**PROBLEM REQUIREMENTS**: Please filter the entries and return only the lines that include "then".

[Dataset items]
•••••

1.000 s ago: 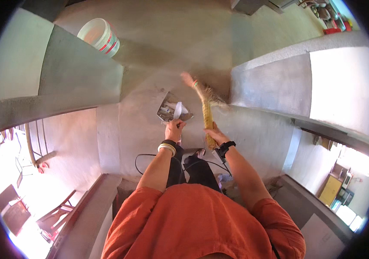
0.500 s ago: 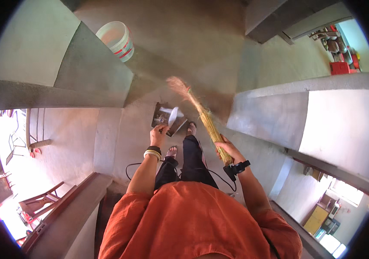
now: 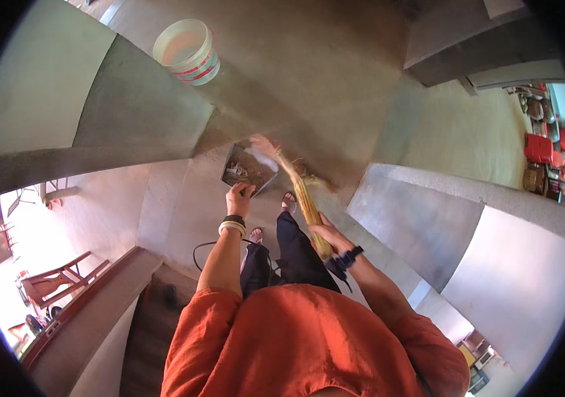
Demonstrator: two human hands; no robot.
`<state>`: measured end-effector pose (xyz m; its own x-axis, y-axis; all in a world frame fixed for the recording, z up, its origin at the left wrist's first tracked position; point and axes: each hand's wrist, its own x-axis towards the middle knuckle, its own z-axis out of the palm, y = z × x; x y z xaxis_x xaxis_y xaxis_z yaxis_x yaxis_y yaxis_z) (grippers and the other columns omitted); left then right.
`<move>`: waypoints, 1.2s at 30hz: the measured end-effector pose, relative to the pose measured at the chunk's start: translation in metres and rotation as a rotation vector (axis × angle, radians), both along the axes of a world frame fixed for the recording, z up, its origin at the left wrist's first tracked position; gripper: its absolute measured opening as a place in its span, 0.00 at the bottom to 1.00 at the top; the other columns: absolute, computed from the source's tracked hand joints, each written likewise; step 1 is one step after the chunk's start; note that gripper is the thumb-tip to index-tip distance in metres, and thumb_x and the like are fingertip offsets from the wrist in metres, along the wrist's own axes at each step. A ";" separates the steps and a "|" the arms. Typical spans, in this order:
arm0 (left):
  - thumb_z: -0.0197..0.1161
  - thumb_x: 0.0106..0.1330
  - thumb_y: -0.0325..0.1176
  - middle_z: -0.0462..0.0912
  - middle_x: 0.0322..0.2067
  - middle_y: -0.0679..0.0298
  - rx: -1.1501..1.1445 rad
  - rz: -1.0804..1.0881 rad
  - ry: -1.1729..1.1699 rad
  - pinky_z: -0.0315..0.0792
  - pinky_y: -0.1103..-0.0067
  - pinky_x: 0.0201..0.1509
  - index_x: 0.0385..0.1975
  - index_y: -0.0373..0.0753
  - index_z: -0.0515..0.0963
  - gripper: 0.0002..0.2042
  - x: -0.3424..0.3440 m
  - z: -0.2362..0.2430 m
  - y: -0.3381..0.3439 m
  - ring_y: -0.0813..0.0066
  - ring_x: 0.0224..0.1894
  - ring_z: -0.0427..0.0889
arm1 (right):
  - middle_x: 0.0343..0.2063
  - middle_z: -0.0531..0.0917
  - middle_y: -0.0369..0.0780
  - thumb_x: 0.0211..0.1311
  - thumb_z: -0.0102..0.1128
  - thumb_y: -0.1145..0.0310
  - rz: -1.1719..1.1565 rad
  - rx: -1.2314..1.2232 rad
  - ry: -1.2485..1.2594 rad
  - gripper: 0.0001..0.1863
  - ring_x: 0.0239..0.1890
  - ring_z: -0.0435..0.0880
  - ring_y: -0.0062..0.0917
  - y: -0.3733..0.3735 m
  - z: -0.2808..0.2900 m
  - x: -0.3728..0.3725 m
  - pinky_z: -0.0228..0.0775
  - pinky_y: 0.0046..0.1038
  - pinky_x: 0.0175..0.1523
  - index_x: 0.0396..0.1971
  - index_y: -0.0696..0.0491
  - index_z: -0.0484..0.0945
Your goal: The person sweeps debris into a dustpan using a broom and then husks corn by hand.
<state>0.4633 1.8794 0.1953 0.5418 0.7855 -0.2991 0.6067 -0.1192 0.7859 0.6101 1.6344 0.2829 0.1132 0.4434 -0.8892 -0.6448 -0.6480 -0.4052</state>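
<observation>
Head camera, looking straight down: a person in an orange top and dark trousers stands on a bare concrete floor (image 3: 335,86) beside grey concrete steps. The left hand (image 3: 239,197), with a dark band and a pale bangle at the wrist, has its fingers closed around the handle end of a dark metal dustpan (image 3: 248,167); the pan sits low, just ahead of the feet, its open mouth turned toward the broom, a position that suits catching sweepings. Grey dust and scraps lie in the pan. The right hand (image 3: 325,233), with a dark wrist strap, has its fingers wrapped around the bound stalks of a straw-coloured grass broom (image 3: 299,188). The broom slants forward and to the left, its feathery pale tip blurred right at the pan's edge, likely mid-stroke. Well away, at the top left, a white plastic bucket (image 3: 188,50) with red stripes stands on the floor. A wooden chair (image 3: 57,278) shows in bright light at the lower left, and red items cluster far right.
</observation>
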 end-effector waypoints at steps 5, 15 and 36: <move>0.64 0.57 0.32 0.81 0.24 0.61 -0.081 0.284 -0.101 0.71 0.80 0.36 0.28 0.34 0.80 0.07 -0.035 -0.012 0.026 0.74 0.28 0.79 | 0.20 0.72 0.35 0.58 0.56 0.68 0.110 -0.039 0.124 0.35 0.17 0.75 0.22 -0.012 0.064 0.019 0.69 0.25 0.19 0.64 0.44 0.52; 0.63 0.60 0.37 0.80 0.26 0.68 -0.190 0.780 -0.312 0.67 0.86 0.37 0.30 0.33 0.79 0.11 -0.058 -0.015 0.065 0.83 0.30 0.74 | 0.21 0.73 0.35 0.57 0.58 0.68 0.281 -0.072 0.080 0.44 0.19 0.73 0.19 0.024 0.112 0.056 0.68 0.22 0.22 0.67 0.42 0.39; 0.64 0.59 0.37 0.79 0.20 0.66 -0.232 0.809 -0.235 0.68 0.82 0.28 0.30 0.32 0.79 0.12 -0.011 0.007 0.114 0.82 0.23 0.72 | 0.20 0.74 0.38 0.55 0.57 0.69 0.321 -0.060 -0.264 0.43 0.16 0.74 0.24 0.194 0.019 0.114 0.68 0.27 0.19 0.66 0.50 0.40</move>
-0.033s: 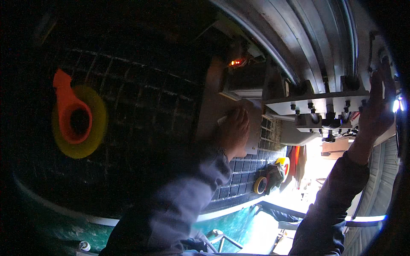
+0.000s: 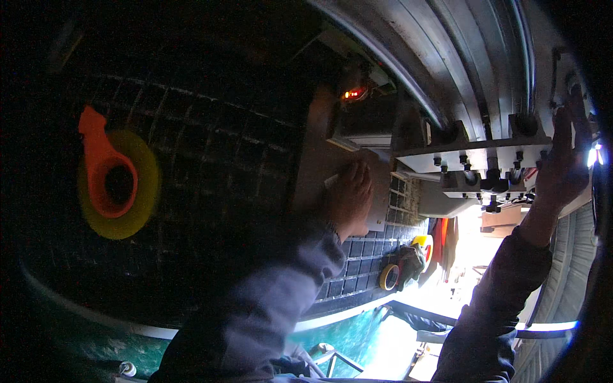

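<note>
I had my left hand [image 2: 353,203] palm down on a flat grey-brown panel [image 2: 380,198], fingers together and nearly straight; as far as I could see, it rested there without gripping. The panel lay directly under that hand and ran on past its fingertips, its long axis seeming to lead forward, though darkness blurred the far end. My left was plainly the nearer hand. My right hand [image 2: 565,153] was raised well apart from the panel, to the right, beside a bolted metal plate [image 2: 472,156], fingers pointing up; I could not tell whether they had closed on anything. Beyond the left fingertips glowed a red display [image 2: 355,94]. Well left of that hand, an orange ring-shaped piece [image 2: 98,150] lay over a yellow disc [image 2: 148,172] on the dark gridded table [image 2: 357,265].
</note>
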Demonstrator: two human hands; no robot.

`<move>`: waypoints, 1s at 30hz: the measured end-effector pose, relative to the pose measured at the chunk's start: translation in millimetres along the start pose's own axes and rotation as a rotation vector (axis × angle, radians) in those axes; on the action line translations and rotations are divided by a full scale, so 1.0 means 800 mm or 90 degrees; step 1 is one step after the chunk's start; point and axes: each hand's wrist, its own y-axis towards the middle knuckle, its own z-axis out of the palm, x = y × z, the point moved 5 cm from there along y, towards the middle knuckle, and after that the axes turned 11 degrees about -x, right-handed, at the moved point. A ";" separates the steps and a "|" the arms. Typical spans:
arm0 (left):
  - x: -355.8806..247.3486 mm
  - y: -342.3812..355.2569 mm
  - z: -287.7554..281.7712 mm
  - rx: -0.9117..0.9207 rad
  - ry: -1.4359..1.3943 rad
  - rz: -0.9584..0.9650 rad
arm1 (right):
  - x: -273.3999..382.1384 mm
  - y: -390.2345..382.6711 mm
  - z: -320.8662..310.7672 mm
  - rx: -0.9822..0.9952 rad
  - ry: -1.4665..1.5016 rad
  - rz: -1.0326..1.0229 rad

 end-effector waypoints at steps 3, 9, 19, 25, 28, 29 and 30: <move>0.001 -0.002 -0.001 -0.042 -0.026 -0.028 | 0.006 -0.003 0.001 -0.055 0.110 0.207; 0.000 -0.002 0.005 -0.048 -0.023 -0.009 | 0.003 -0.005 -0.002 -0.028 -0.015 0.142; -0.002 0.000 0.002 -0.029 -0.002 -0.014 | 0.003 0.004 0.000 -0.017 -0.213 -0.244; -0.001 -0.004 -0.005 -0.007 0.025 0.016 | 0.003 -0.003 -0.002 0.002 -0.242 -0.200; -0.001 -0.005 -0.011 -0.009 0.048 0.018 | -0.011 -0.002 0.001 0.009 -0.195 -0.262; -0.001 -0.005 -0.012 -0.011 0.044 0.011 | -0.014 -0.004 0.001 0.006 -0.188 -0.263; -0.001 -0.004 -0.011 0.000 0.052 0.014 | -0.018 -0.004 0.002 0.003 -0.180 -0.263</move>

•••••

**WRITTEN RESPONSE**:
`<state>`: measured end-effector pose (xyz m; its own x-axis, y-axis; all in a world frame fixed for the recording, z up, its origin at the left wrist's first tracked position; point and axes: each hand's wrist, its own x-axis towards the middle knuckle, its own z-axis out of the palm, y = z × x; x y z xaxis_x xaxis_y xaxis_z yaxis_x yaxis_y yaxis_z) (grippers and the other columns omitted); left then right.
Your goal: The person sweeps debris into a dustpan using a broom and then husks corn by hand.

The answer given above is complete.